VERNOFF: I don’t know if there was reasoning so much as a feeling that it was true. We felt like it was true that there was more to this story than we’d been told. We felt like it was true that there was more to this story than Andy had been told, and so that’s the story. It’s like the story told itself to us, and we wrote it down.
DEADLINE: I have to say that Pruitt [Miguel Sandoval] is one of my favorite characters on the show, and he’s beloved amongst the Station 19 crew. How might this affect his legacy? I’m hoping not too bad — it’s hard not to love him.
VERNOFF: It’s hard not to love Pruitt, and in my mind, Pruitt was up on a pedestal. Andy had put him up on a pedestal, the crew had him up on a pedestal, and what I think is that even heroes are human. Any time you put a person up on a pedestal, it strips them of their humanity. We like to think in black and white. People are either heroic or they’re evil, and I think that all human beings live in shades of gray. Pruitt is a hero and he had a complicated life and he made some complicated choices. I had some ideas about why he made those choices, but I think that they had more to do with his limitations as a human being than they had to do with anything that’s evil. I don’t think we’re trying to tear down Pruitt. I think that we’re taking him down off the pedestal and looking at his limitations that caused him to make some decisions that Andy’s going to have to unpack in Season 4.
DEADLINE: Yeah, and that’s very relatable. We have people in our lives who we revere, but like you said, everybody’s human, and everybody has made mistakes or made choices that they’re not proud of.
VERNOFF: It is so often the case, when a person loses a parent, that that person learns more about that parent at the memorial than they knew about them in life. Like a child — even when that child becomes an adult — has one perspective on their parent, but their parent had a whole life. They had whole friendships and relationships and romances that predate their marriages. There’s always more information, so there’s always more revealed, and that’s what I think is happening here, but in an intense way because her mother is alive.
DEADLINE: Are there any themes or storylines that you would like to explore for next season that maybe you didn’t get to in the previous season — not just Andy but any of the characters on the show?
VERNOFF: I feel like there is a huge amount to explore in Season 4 because of where we left off Season 3. Andy and Maya both emerged from denial about the reality of who their parents were and what their childhood was. I think there is opportunity for them to either reconnect in their friendship or fracture further. I think that there are opportunities for Maya to discover who she’s going to be romantically now that she understands that she had mistaken abuse for love and support, and how that will create more space for her to have loving, supportive relationships. I’m excited to explore Jack as he emerges from loneliness and begins to build family for himself. I’m really excited to explore Vic and Dean’s friendship and Dean’s decision to withhold the information that he’s falling in love with her, his decision to prioritize their friendship and the fire station crew over his romantic feelings. I think there’s just a lot of gray. And Sully and Andy’s marriage.

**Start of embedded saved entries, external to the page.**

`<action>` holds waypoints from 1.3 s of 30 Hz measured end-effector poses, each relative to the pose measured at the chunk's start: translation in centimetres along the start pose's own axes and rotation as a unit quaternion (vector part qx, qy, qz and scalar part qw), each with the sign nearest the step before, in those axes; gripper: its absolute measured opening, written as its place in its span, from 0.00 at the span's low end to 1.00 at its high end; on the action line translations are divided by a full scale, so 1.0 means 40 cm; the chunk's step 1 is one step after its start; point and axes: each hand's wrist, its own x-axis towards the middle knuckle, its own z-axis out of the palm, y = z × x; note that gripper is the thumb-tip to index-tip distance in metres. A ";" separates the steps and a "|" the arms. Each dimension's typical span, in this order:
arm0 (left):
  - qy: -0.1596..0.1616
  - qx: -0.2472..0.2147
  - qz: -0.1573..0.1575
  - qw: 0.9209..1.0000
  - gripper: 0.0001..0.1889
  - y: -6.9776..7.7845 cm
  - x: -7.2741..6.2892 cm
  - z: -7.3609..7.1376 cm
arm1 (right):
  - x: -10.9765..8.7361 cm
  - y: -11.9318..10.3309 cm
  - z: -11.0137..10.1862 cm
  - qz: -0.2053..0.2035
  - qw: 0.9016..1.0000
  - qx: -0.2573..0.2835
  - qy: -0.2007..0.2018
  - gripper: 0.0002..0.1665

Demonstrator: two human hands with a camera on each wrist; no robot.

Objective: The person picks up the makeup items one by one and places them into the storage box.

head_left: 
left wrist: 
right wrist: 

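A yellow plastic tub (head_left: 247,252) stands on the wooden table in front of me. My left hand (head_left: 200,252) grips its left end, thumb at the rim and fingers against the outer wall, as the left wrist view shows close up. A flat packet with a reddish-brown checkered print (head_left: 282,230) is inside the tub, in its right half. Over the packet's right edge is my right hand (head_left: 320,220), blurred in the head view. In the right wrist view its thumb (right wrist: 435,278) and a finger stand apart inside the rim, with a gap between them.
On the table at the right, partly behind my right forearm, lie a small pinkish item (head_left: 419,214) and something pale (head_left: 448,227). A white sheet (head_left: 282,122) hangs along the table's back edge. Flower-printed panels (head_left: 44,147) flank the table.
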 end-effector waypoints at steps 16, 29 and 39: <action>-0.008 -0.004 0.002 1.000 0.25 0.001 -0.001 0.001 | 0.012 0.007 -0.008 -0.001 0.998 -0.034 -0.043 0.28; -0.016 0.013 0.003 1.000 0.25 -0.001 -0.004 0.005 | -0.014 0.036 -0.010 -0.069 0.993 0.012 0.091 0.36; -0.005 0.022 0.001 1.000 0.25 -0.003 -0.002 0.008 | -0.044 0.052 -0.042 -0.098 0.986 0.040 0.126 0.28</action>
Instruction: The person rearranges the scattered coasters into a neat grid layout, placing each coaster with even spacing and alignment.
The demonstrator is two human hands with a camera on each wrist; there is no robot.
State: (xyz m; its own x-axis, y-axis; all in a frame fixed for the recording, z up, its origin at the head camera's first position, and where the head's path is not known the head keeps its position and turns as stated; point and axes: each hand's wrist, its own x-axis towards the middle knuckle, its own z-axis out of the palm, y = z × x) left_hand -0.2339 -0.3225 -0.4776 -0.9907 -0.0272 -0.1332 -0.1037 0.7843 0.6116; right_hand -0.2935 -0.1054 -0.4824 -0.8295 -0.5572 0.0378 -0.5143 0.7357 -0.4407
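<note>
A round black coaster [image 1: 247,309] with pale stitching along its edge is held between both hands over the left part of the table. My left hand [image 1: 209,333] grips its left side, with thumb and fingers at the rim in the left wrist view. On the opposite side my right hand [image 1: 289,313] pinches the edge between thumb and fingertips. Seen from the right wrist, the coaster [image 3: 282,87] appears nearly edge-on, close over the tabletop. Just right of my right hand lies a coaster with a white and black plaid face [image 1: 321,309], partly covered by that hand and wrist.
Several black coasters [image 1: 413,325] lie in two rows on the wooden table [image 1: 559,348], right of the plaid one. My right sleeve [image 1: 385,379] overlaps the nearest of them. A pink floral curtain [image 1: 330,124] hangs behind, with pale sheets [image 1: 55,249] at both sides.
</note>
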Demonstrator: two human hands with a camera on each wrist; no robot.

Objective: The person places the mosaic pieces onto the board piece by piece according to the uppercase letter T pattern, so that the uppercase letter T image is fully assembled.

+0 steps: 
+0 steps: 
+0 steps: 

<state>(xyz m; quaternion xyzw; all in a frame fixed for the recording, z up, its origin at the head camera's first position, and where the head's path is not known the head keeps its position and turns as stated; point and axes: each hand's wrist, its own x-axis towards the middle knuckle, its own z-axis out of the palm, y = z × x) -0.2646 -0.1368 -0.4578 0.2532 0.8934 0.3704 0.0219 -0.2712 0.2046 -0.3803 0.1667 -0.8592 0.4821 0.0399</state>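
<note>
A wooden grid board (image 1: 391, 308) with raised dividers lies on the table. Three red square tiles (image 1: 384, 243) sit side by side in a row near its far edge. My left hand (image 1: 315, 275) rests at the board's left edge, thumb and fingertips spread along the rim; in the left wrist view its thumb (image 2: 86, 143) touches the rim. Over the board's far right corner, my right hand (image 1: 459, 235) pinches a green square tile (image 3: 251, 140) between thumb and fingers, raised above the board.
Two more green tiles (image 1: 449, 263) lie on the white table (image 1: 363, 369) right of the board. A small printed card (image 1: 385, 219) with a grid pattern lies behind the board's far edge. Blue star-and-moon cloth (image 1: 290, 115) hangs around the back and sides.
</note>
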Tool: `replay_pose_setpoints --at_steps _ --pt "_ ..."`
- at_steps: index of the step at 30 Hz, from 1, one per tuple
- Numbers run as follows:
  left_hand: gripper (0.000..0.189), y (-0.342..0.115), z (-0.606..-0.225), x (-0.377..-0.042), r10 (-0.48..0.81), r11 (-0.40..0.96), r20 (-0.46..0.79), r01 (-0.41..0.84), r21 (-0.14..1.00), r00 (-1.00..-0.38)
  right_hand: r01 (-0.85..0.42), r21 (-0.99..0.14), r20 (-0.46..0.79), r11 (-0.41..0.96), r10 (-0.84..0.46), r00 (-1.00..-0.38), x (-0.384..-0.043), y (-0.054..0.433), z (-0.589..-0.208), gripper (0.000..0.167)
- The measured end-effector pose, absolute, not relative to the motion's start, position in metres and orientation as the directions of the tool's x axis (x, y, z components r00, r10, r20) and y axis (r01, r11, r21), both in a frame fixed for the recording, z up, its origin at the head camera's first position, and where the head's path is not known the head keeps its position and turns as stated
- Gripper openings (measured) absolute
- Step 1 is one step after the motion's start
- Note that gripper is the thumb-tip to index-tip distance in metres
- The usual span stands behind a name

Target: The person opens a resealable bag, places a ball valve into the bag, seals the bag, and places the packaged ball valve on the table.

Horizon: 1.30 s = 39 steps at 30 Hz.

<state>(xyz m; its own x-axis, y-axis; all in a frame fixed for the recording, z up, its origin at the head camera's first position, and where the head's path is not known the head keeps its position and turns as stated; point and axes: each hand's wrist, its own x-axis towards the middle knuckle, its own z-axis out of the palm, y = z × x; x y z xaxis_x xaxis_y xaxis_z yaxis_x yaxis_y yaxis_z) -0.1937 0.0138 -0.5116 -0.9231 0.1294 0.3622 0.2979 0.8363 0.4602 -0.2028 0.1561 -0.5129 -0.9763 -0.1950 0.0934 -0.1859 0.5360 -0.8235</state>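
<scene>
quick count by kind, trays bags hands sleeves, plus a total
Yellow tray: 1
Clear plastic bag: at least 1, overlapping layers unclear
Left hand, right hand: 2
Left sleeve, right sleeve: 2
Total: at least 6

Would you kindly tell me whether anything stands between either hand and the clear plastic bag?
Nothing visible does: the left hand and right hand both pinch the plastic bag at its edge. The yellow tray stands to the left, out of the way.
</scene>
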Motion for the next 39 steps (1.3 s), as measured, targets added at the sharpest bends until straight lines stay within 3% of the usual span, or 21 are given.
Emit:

DEADLINE: Should we be worried?
VERNOFF: It’s worrisome any time anybody dives into anything as quickly and in as much trauma bonding as they did. That doesn’t mean they don’t love each other. It doesn’t mean there’s not hope for the marriage, but I do think that it’s an uphill climb. Love isn’t always enough to sustain a relationship, and Andy’s going through a lot and Sullivan’s going through a lot. I’m excited to gather the writers. I’m excited to see who Ben becomes in the wake of what he went through this season, and I just feel like Travis getting brave enough to admit to Emmett that he doesn’t love him, that he’s not in love with him, I think took as much bravery as Maya telling Carina that she loved her. I’m excited to get into the room with the writers and begin to explore all of the characters and all of the things that the season finale of three have set us up for.